Ambassador International
- Parent company: Emerald House Group
- Founded: 1980
- Founder: Samuel Lowry
- Country of origin: United Kingdom
- Headquarters location: Belfast, Northern Ireland
- Distribution: International
- Key people: George Beverly Shea, C. Everett Koop, Hisashi Nikaidoh
- Publication types: Books
- Nonfiction topics: Christianity

= Ambassador International =

Ambassador International, a division of Emerald House Group, is a Christian publishing company founded in Belfast, Northern Ireland, in 1980 by Samuel Lowry. In 1995, the United States office opened in Greenville, South Carolina. Today, the UK office publishes an average of twenty-five titles per year and the US office publishes an average of sixty titles, including fiction.

Ambassador International published the last authorized biography of gospel singer George Beverly Shea. In 2013, Ambassador published Healing Hearts, with a foreword by former US Surgeon General C. Everett Koop. The book was written by pediatric heart surgeon Hisashi Nikaidoh, known for the procedure that carries his name. Nikaidoh wrote the book about his experience of losing his son Hitoshi in a sudden accident in August 2003.

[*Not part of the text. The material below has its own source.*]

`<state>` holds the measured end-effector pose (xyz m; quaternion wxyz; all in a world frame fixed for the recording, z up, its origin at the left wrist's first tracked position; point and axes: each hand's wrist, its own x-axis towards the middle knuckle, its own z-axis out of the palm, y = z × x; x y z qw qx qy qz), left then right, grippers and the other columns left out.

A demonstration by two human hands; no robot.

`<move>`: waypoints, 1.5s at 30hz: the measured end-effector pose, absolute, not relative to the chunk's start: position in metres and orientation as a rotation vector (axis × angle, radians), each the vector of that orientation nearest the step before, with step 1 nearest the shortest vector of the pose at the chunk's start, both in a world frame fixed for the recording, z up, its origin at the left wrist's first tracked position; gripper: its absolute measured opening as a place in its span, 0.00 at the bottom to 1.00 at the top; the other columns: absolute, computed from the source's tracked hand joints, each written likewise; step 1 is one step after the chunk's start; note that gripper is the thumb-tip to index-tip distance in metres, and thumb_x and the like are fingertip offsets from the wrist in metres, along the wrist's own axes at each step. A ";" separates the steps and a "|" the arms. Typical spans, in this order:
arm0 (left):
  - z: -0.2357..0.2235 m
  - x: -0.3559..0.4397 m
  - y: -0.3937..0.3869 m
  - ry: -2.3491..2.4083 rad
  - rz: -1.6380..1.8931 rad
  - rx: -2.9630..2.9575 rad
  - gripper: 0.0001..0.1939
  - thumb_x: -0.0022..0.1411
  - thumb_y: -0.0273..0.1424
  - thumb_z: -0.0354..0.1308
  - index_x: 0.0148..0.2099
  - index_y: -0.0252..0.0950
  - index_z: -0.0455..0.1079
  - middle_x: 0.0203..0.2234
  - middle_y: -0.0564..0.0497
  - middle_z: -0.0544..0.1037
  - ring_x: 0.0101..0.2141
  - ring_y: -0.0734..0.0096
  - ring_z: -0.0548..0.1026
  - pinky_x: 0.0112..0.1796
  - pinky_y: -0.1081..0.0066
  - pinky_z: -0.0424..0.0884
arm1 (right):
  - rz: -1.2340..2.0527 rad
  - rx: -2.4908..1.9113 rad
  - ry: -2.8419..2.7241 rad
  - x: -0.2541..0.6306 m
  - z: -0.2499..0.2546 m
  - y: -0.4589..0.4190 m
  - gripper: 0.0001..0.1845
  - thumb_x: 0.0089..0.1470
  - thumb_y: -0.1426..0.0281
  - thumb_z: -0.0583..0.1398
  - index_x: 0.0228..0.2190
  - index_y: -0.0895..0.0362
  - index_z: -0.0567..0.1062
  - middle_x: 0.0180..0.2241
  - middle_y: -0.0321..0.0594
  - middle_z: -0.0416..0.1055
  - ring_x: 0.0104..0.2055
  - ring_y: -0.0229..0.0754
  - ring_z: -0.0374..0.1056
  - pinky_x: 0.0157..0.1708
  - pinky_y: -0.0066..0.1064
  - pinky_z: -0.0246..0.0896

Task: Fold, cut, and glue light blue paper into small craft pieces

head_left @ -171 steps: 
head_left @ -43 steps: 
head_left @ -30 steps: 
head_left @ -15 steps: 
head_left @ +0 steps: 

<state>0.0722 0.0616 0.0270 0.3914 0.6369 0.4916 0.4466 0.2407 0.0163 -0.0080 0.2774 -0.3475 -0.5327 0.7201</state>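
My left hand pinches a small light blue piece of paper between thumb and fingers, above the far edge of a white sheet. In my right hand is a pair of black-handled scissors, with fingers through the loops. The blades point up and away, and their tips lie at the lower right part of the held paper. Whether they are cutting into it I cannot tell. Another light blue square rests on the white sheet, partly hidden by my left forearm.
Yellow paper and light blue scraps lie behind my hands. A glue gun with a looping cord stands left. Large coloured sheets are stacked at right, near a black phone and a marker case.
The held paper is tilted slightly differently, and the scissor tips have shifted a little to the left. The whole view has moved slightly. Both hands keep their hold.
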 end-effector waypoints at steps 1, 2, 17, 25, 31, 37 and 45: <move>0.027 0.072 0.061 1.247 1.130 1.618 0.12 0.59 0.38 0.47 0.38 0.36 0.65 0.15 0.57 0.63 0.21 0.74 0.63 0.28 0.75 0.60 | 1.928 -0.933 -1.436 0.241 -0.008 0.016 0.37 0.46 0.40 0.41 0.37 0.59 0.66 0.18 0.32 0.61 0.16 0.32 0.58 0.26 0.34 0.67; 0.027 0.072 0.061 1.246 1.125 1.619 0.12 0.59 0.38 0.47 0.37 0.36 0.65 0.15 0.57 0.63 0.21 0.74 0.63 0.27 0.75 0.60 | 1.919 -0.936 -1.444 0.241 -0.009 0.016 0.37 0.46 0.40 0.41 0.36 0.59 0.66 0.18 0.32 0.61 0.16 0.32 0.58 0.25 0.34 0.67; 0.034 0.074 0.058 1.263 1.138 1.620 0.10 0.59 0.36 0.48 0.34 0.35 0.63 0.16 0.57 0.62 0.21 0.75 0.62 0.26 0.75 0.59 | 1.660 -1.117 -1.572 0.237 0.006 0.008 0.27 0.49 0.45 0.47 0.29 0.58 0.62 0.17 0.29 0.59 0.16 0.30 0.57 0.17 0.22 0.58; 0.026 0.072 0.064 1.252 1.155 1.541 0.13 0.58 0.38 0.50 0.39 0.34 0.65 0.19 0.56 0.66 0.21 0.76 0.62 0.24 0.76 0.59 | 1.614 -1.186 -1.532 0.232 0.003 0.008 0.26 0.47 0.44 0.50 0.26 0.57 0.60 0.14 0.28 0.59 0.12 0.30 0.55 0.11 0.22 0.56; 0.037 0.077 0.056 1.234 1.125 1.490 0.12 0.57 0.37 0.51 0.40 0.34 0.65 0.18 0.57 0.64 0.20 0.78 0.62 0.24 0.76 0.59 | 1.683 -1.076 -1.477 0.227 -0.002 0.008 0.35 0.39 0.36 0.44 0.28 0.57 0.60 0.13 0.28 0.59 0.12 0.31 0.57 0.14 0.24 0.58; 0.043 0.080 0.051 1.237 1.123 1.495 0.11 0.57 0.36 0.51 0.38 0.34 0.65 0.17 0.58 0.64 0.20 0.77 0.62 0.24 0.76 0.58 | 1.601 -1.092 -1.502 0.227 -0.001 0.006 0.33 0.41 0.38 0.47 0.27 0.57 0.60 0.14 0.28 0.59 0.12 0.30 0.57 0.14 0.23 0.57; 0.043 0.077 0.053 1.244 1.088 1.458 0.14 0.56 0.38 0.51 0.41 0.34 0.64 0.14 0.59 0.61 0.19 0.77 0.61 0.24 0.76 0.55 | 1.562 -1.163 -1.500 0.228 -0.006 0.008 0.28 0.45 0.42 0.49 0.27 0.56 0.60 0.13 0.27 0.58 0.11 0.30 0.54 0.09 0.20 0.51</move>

Other Ambassador International authors include Holly Durst, contestant of the reality show The Bachelor: Season 12 and winner of Bachelor Pad Season 2. Durst's children's book Chocolate Socks was published in March 2012. William (Bill) Renje, author of A Chosen Bullet: A Broken Man's Triumph Through Faith and Sports, won a gold medal in wheelchair rugby in the 1996 Summer Paralympics and the 2000 Summer Paralympics. Husband and wife authors Elizabeth and Kevin Morrisey wrote the book God's Lineup: Testimonies of Major League Baseball Players ', which features several players, including Landon Powell, Trot Nixon, Stephen Drew and Matt Diaz. Ambassador International published missionary David Sitton's book Reckless Abandon: A Gospel pioneer's exploits among the most difficult to reach peoples in 2011, re-releasing the title with new content in 2013. Preacher and theologian John Piper endorsed the book. The book is dedicated to David's niece, Makayla Sitton, who, along with three other family members, was killed on Thanksgiving night 2009.